Sins of a Solar Empire was awarded "Best Strategy Game of the Year 2008" by GameTrailers, and best PC Game of the Year by IGN. The game was met with positive reviews, holding an aggregate score of 88% based on 46 reviews at GameRankings, and an aggregate score of 87/100 based on 52 reviews at Metacritic.

Much praise for the game has been directed towards the game's clever blend of RTS and 4X gameplay, the seamless zoom function, and the user-friendly Empire Tree and UI. That the game was designed to play efficiently on older as well as newer PCs has garnered considerable praise. Criticism has been focused on the lack of a single-player campaign, sporadic game crashes when played online, and the potentially lengthy game-play times. Following the 1.03 patch, with increased game speeds, this problem has been slightly improved, although games with six or more players can sometimes still take four hours or more.

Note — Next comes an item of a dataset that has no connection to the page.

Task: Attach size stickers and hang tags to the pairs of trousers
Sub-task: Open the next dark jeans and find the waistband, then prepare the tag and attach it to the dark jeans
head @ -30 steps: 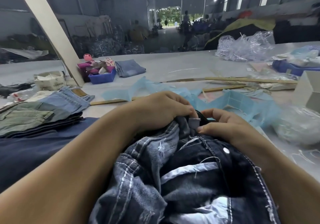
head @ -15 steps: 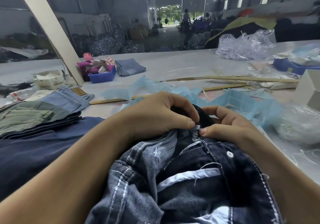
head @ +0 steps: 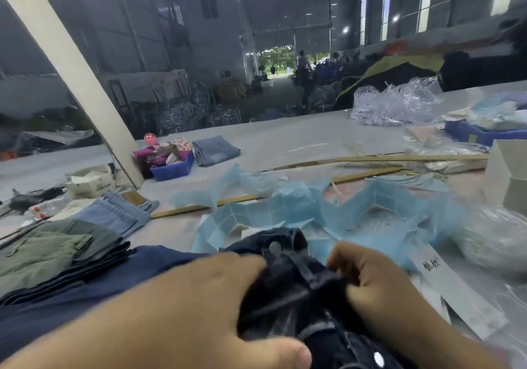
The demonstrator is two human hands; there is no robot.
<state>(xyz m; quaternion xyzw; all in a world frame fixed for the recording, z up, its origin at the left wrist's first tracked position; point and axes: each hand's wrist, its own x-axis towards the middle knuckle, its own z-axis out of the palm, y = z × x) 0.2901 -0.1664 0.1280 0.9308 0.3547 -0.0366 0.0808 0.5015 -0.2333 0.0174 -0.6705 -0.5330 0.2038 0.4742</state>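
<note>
A pair of dark denim trousers (head: 288,280) lies bunched at the near edge of the table, its waistband with a metal button turned away from me. My left hand (head: 216,297) grips the denim from the left, fingers over the top and thumb low. My right hand (head: 368,277) holds the fabric from the right with curled fingers. Blue sheets of sticker backing (head: 291,206) lie crumpled just beyond the trousers. The image is blurred, so no sticker or tag can be made out in my fingers.
A stack of folded trousers (head: 65,243) sits at the left on navy cloth (head: 85,297). A blue bin (head: 171,166) and folded jeans (head: 216,149) are farther back. Wooden sticks (head: 399,159), clear plastic bags (head: 399,103) and a white box (head: 507,174) crowd the right.
The view has tilted up and the trousers have been turned, so the buttoned waistband now faces away. Both hands have dropped lower and taken a wider hold on the denim.
</note>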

During the 12th Annual Interactive Achievement Awards, the Academy of Interactive Arts & Sciences nominated Sins of a Solar Empire for "Strategy/Simulation Game of the Year".

Aggregate scores
| Aggregator | Score |
|---|---|
| GameRankings | 88% |
| Metacritic | 87/100 |

Review scores
| Publication | Score |
|---|---|
| Edge | 8/10 |
| Game Informer | 9/10 |
| GameSpot | 9/10 |
| GameSpy | 4.5/5 |
| GamesRadar+ | 9/10 |
| IGN | 8.9/10 |
| PC Gamer (UK) | 84% |

===Sales===
In September 2008, Stardock's CEO, Brad Wardell, stated that Sins of a Solar Empire had sold over 500,000 units, with 100,000 of those being download sales, on a development budget of less than $1,000,000. The game sold 200,000 copies in its first month of release alone. The 2012 Rebellion expansion sold over 100,000 digital copies in its first month of release, setting a Stardock sales record for digital retail.